Friday 27 January 2017

Failure is Relative

It’s the last “Explore the Math Twitter Blog O’ Sphere” 2017 initiative post. (Previously I posted a media stats assignment, trouble with soft skills, and a DITLife roundup.) This time, there was the request to blog about a teaching mistake or failure. I have a number of non-specific things to say about that right off the top.



First, failure is relative. My very first set of posts on this blog talked about JulNoWriMo 2012, and how I wrote over 50,000 words, which was the intent. So I succeeded, right? Well, I did edits as I went, which is against the spirit of the thing, and ultimately found that the sort of writing required wasn’t my style - so I decided not to do it again. Have you ever tried teaching something in a new way, and decided it really wasn’t for you, and not something you could do again? So...

Can you succeed, and yet still feel like a failure?

Second, failure requires a baseline. If half a class is engaged in a lesson, is that lesson a failure? What if that’s better than every previous day with this class, when almost everyone was disengaged? One teacher’s baseline is also necessarily different from another’s - what if your great lesson completely bombs in my class? Is it a failure of me, of timing, of the lesson... or is it simply a learning experience that was necessary, leading to making adjustments? So...

Can your failure be seen as a success later on, or by another?


Third, survivorship bias. We tend to think we can succeed by studying what else succeeded, even though those other successes may have been completely random chance! Worse, as the “Explore” prompt pointed out, it can lead to being demoralized by the apparent “success” of everyone around you. Suggestion: Create your own little offline failure journal for learning purposes, and get the negativity out of your head. Then picture that others are doing the same - maybe they are! (Do be careful, of course, as bad feelings have some tendency to stick around longer than good ones.) So...

Is the failure in ourselves, or in social media and society itself?

Fourth, good grief, failure is not out of my comfort zone. Granted, I more often talk about my failure to get anyone to actually read my creative endeavours (personified math? hah!) but I’ve previously talked about seating plans that went badly, the time I felt like hurting myself during exam marking stress, and hell, go to Nov 3, 2014 for this “Why I Can’t Even” roundup that’s likely better than anything I’d write here (since at present I’m not even teaching). So...

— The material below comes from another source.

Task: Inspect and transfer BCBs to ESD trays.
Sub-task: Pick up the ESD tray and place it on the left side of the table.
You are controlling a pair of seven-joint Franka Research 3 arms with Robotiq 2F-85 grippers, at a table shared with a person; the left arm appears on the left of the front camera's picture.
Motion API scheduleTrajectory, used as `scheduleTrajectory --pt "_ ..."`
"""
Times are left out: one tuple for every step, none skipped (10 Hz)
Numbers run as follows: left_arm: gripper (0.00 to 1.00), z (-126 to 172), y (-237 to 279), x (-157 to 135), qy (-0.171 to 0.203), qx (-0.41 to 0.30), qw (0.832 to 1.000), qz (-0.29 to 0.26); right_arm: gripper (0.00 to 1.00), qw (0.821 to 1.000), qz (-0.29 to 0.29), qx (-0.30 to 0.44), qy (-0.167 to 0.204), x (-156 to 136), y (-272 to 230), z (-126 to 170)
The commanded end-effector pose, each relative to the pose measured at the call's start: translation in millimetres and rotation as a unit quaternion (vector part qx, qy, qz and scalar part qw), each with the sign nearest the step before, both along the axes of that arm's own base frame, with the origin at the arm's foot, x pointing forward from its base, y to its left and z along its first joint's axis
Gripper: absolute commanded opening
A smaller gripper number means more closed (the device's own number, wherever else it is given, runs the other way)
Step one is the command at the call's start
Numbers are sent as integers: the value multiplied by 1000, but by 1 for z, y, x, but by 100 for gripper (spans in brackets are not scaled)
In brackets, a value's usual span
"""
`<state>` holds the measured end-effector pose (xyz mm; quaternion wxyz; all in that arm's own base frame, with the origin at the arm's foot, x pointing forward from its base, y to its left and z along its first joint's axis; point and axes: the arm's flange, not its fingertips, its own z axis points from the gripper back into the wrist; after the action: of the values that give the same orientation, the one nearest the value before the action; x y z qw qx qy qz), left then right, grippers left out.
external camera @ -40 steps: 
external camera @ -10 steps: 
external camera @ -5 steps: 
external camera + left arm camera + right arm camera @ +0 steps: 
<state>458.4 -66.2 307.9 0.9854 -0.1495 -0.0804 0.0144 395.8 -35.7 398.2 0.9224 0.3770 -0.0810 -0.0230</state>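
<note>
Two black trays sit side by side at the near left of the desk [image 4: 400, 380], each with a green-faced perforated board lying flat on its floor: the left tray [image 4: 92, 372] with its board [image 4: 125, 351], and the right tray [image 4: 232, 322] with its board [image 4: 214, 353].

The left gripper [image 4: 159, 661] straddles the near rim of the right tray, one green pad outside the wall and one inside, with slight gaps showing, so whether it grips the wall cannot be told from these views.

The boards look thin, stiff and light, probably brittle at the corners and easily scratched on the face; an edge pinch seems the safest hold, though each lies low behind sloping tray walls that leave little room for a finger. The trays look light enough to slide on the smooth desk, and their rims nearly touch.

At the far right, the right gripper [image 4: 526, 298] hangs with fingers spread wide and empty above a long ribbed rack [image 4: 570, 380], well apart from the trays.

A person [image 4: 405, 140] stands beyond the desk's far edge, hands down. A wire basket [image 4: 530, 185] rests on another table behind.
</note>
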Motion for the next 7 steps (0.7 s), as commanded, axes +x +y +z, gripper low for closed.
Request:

Are we missing the failures out there because we’re not looking for them?

FINALLY, for those who want a new anecdote, I don’t think I’ve told this one before. (Correct me if I’m wrong.)


AN ACTUAL FAILURE?


The only reason I didn’t leave teaching over ten years ago was because I didn’t have a backup plan. My first major teaching position (occasional/substitute work, not contract) was 1P, 2P and 3M courses. (“Applied” level courses.) It broke me; I couldn’t keep up with the material (always falling behind), or the disposition of students, or the creation of tests and marking.

I spoke to administration about it. An issue with decreasing the workload (giving up one class) would be that I’d still be in the school, prompting students to question why I’d “given up on them” (my phrasing there). It was decided that I’d make a clean break. I stuck with the courses to midterm report time, wrote reports, left the school and went back into the occasional system. I kept teaching because, well, I had no backup plan; what else was I supposed to do? Could it even be that I'd made the right decision for the students in this case?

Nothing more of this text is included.